Frowning, I took it. Why was he…?

Then I realized. I was wet. Not soaking, but wet enough for my hair to be sticking to my face. When had I gotten wet? I…didn't know. I couldn't remember. Up on that cliff, it must have rained. It had to have rained. And I hadn't even realized. I hadn't even noticed.

Scrambling to my feet, I stepped past Remus and walked until I reached the opposite wall. Then I turned and walked back to the bed. Shaking, I continued to pace back and forth as Remus wordlessly watched.

What was wrong with me? Sitting thoughtlessly for hours on end wasn't me. It just wasn't me. I was always active, always doing something. Or even if I wasn't, I was always itching to do something. I couldn't sit still and wait. With effort, I could sit still and study but I couldn't sit still and wait.

So how could I have lost myself for hours, not thinking, not realizing how long it had been, not feeling the cold rain against me? What was wrong with me? Arguing with my mother had never done this to me before. Why had it now? Why? My rage had always faded to the point where I could suppress it and think about something – anything – else. Today, it had consumed me. Completely. Until there had been nothing left. Not even the anger that had sparked my descent. Why?

Frustrated, I blindly threw the towel away from me, not even bothering to follow its flight when I heard a crash and the sound of something breaking.

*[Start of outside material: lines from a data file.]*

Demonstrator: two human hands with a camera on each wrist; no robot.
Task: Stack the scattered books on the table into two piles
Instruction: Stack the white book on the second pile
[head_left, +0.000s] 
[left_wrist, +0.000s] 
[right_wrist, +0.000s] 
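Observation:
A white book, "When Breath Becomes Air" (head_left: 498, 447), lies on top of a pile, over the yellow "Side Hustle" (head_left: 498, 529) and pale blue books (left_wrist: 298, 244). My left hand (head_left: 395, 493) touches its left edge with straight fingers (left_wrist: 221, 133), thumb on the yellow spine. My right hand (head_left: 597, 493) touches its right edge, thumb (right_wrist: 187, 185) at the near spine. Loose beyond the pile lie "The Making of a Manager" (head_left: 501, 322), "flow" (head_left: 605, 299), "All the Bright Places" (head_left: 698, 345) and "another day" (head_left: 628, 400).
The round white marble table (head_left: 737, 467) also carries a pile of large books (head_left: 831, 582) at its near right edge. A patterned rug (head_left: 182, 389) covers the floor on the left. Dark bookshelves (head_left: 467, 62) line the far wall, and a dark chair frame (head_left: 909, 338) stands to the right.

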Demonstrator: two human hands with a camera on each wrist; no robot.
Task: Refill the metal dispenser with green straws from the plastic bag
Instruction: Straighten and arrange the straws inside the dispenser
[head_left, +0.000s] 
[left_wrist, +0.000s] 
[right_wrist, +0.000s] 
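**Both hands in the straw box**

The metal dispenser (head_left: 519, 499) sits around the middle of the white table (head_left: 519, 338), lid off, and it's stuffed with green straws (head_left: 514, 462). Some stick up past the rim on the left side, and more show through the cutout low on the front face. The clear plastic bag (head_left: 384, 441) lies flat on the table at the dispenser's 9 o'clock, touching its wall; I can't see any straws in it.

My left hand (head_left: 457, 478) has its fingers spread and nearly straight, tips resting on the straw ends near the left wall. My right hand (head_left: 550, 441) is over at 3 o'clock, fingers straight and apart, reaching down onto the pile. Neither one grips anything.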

Why did she have so much power over me? It terrified me to know that anyone could affect me so profoundly. Especially her. Someone I wanted to distance myself from so completely.

Coming to a slow stop, my eyes flickered back to Remus' pictures. It was because I cared. Despite everything, I cared. I cared about whether my father, mother, and brother loved me. I cared about whether they despised me. Why though? My God, why did I have to care? I didn't love them. So what did it matter if it was mutual?

Because it wasn't natural. It wasn't natural to not have a family.

Things weren't supposed to be this way. They just weren't.

"I think that anger and sadness – maybe even despair – are better than emptiness because at least you know you're alive." I spoke with my back facing Remus, in a tone so low and so entrenched with weary sadness that I didn't even recognize it as my own. It wasn't enough though, not nearly enough to describe what I was feeling. And it wasn't entirely accurate either.

The fact that my mother had been able to do that to me – make me lose myself – was worse than all the anger and bitterness she had caused me to feel over the years. But that statement – that brief string of words – didn't do it justice. Nor did it touch on my grief over not having a family. It was all I could say, though. It was all I could trust myself to say. If I tried to explain, if I said anything more, I would… I wasn't sure what I would do, but it wasn't something I wanted Remus to see. Even if I hadn't been strangled by pride and thoughts of possible embarrassment, I wasn't sure I could explain.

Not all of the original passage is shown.